Attrition woes subside as workers stop shifting, producing pleasing cost savings

India’s top four IT outsourcers, Wipro, HCL Technologies Infosys, and Tata Consultancy Services (TCS) all reported reasonably rosy results for their final quarter of 2022. the quarter rounding out 2022, despite global economic uncertainty.

Constant currency revenue growth for all four companies was strong: Wipro reported a 10.4 percent year-on-year jump, HCL managed 13.1 percent, TCS trumped that with 13.5 percent growth and Infosys reported 13.7 percent.

For TCS, North American and UK operations accounted for two-thirds of revenues. HCL experienced booking skewed toward North America, with strong growth in Europe this quarter past. Bookings for Wipro in Europe also rose , with 40 percent growth year-on-year. For TCS, North America as well UK grew 15.4 percent, while Continental Europe grew by 9.7 percent.

The attrition problems experienced by the outsourcers just six months ago appear to be have faded.

“We have significantly invested in building up capacity in 2021, tried as much as possible to bypass the industry’s hire from each other attrition cycle and focus on hiring at entry-level and invested in training and cross-training our resources,” said TCS CEO Rajesh Gopinathan on the company's earnings call. “That investment has hit our productive capacity and stood us in good stead.” According to Gopinathan, 2023 should being a “more normal kind of hiring trend.”

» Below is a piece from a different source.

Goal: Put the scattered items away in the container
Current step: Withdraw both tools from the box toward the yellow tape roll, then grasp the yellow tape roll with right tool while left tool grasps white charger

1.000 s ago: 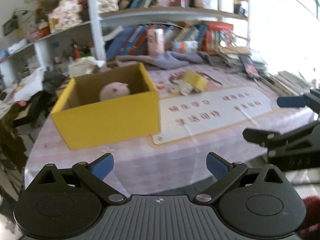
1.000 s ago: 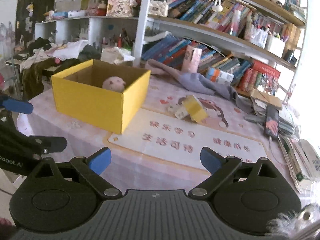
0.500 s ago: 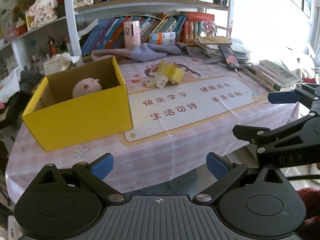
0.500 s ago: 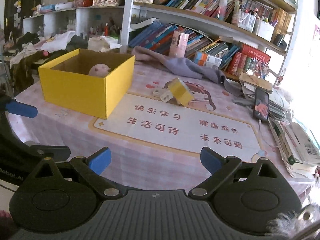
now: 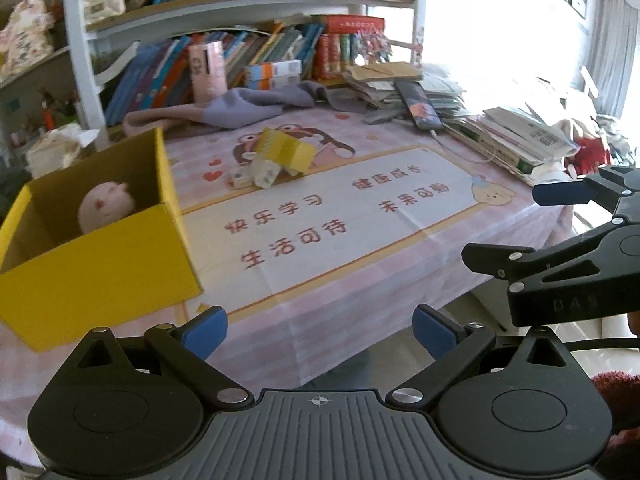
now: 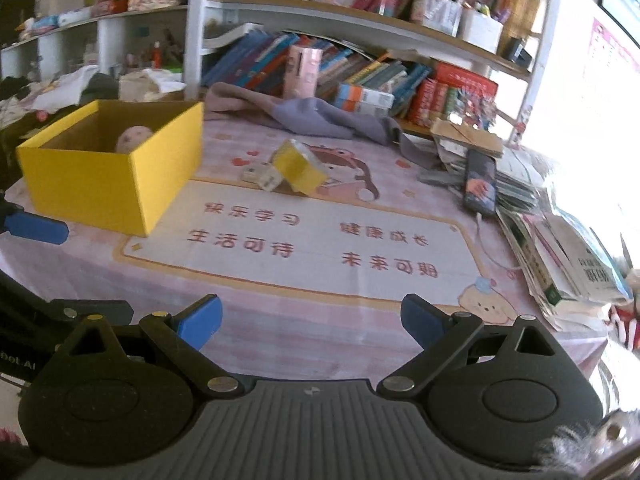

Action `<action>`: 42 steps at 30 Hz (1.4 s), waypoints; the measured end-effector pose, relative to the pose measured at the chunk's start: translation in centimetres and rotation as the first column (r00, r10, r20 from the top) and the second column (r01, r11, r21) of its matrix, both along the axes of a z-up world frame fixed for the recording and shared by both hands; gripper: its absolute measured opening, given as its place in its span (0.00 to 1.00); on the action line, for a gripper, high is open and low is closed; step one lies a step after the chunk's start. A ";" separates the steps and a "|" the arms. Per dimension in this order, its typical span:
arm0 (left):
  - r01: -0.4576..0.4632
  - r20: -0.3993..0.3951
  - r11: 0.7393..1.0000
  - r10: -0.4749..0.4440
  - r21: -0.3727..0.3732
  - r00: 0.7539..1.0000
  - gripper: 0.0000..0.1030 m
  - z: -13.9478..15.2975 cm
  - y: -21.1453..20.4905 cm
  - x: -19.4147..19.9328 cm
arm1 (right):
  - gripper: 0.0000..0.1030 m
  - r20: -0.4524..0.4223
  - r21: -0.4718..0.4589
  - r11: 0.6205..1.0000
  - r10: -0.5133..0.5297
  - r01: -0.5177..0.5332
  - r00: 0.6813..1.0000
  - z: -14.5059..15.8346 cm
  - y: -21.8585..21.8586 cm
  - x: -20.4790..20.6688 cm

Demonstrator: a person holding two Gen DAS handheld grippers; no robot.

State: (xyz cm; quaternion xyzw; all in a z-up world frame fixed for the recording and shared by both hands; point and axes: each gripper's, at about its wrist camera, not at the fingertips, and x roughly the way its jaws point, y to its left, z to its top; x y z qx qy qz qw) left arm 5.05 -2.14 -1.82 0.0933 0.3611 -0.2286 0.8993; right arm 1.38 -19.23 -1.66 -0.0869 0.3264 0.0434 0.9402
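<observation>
both tools hang at the table's near edge, empty, fingers spread wide: left gripper (image 5: pixel 320 332), right gripper (image 6: pixel 312 322). ahead of the right gripper lies a yellow carton (image 6: pixel 299 166) on its side, long axis running from far-left to near-right, touching two small white packets (image 6: pixel 262 175) on its left. ahead-left of both grippers, the yellow box (image 6: pixel 108 184) stands open-topped with a pink plush ball (image 5: pixel 105 208) inside.

A pink checked cloth with a cartoon mat (image 6: pixel 320 240) covers the bench (image 5: pixel 320 320). At its far edge a grey garment (image 6: pixel 312 118) lies crumpled before a bookshelf (image 6: pixel 360 28) crowded with books. A phone (image 6: pixel 480 186) rests on stacked papers (image 5: pixel 516 136) to the right.
</observation>
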 end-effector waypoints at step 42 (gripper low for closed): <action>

As for attrition, Infosys CEO Salil Parekh said “absolutely, we are seeing this coming down.” He added that reduced hiring to replace departed staff should have a positive impact on margins.

CFO Prateek Aggarwal said attrition at HCL was “moderating” and allowing them to reduce its "bench" - consultants not engaged on a client project.

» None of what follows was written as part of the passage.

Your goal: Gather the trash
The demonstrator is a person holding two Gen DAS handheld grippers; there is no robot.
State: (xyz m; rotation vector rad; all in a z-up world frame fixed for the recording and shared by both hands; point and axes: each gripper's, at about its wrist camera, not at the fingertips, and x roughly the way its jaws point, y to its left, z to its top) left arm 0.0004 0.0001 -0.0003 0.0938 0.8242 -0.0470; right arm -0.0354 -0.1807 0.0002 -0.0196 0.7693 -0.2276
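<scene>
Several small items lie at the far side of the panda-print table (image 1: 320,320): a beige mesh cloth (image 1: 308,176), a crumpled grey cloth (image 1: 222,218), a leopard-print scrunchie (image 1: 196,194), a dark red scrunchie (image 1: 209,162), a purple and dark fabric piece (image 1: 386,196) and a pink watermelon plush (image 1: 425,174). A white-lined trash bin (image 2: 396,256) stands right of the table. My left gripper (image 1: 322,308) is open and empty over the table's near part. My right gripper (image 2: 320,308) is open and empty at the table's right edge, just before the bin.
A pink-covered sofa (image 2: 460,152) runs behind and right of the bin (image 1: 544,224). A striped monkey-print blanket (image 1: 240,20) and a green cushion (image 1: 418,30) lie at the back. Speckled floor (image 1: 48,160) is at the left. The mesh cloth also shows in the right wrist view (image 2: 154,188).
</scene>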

“So as our attrition is moderating, quarterly annualized attrition is significantly come down over the last two quarters actually. Last 12 months doesn’t show that, to be honest,” said Aggarwal. “Quarterly annualized attrition that has come down quite a bit, and that gives us the levers to reduce the unbilled people on the projects and so on and so forth.”

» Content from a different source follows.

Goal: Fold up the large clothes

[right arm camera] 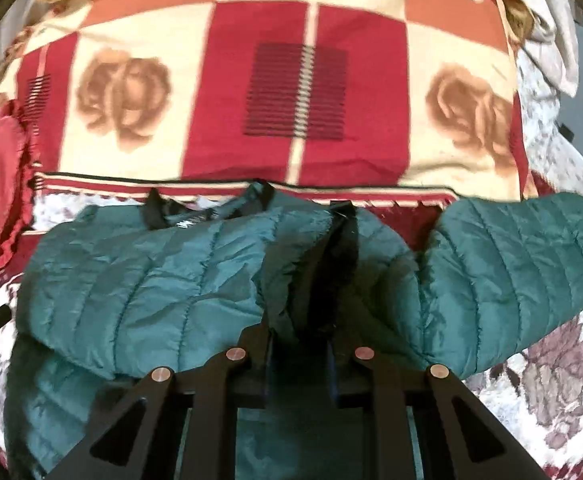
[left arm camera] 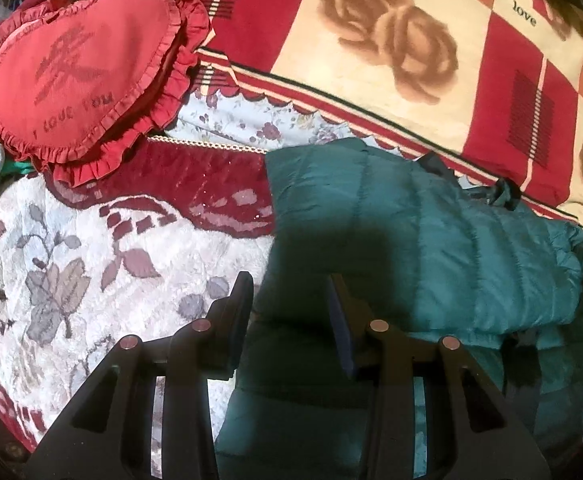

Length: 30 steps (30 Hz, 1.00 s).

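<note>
Two risks stand out, both owed to the fabric: the teal puffer jacket [right arm camera: 143, 280] is a slick, shiny shell over springy padded channels, so a fold may puff back open once released, and a thin pinch of the shell could slide out of the jaws before the layer is carried across. It lies on the bed, across a plush floral bedspread [left arm camera: 71, 280] in cream and maroon, just in front of a folded red-and-cream blanket [right arm camera: 299, 92] printed with roses and the word "love". One quilted sleeve [right arm camera: 531, 264] reaches out to the right, and black trim runs along the edges bunched at the middle. The right gripper [right arm camera: 299, 344] hovers low over that dark bunched part, its jaws parted with nothing clearly between them; blur hides whether the tips touch cloth. The left gripper [left arm camera: 289, 292] has its jaws parted too, poised over the jacket's shadowed left edge and holding nothing. A bite taken in the heap could gather several layers at once and drag the whole garment askew over the soft pile beneath. Up to the left, a heart-shaped frilled red cushion [left arm camera: 83, 72] sits near enough that a wide swing of the left side might snag its ruffle.
</note>
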### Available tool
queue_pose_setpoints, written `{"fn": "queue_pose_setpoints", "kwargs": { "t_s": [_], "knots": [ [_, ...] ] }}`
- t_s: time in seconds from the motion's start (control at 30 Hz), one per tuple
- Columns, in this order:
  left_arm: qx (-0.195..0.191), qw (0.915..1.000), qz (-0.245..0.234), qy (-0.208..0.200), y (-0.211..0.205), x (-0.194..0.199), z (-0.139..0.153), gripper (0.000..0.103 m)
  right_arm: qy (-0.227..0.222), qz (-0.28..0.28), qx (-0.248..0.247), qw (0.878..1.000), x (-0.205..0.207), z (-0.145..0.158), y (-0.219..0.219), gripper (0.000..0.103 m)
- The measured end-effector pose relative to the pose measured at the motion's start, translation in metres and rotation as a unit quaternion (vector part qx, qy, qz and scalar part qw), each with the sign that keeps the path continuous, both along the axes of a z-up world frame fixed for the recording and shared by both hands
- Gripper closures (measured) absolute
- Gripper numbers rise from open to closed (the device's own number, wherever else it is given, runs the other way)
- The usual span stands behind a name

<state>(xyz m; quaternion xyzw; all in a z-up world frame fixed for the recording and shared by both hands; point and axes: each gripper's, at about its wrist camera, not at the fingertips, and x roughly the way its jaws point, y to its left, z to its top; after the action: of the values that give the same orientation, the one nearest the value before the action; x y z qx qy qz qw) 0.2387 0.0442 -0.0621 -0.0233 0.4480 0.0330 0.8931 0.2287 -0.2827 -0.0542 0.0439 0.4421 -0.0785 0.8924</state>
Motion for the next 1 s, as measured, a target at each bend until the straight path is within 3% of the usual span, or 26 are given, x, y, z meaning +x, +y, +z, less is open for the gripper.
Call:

The attrition rates for the past twelve months at HCL was 21.7 percent. TCS recorded 21.3 percent, Infosys 24.3 percent, and Wipro 21.2 percent.

TCS and HCL execs offered interesting perspectives on how cloud is driving their businesses.

Speaking of his cloudy customers, TCS’ Gopinathan said "Some of them have who gone very rapidly to the cloud, mostly lift and shift, are realizing that unless it is architected right, cloud costs are actually quite difficult to manage. And it’s a fairly large bill that can come, if you do not architect and if you do not actively manage the cloud environment."

HCL CEO Vijay Kumar said: “Lift and shift is not very high. Now people are — unless they have a very aging infrastructure, so they kind of look at it as an easy solution to do a lift and shift and they can do a modernization and optimization later. But most large clients are looking at application modernization and rearchitecting the landscape to perform financially in an optimal manner on the cloud environment. So I see that trend continuing and I see it only accelerate.”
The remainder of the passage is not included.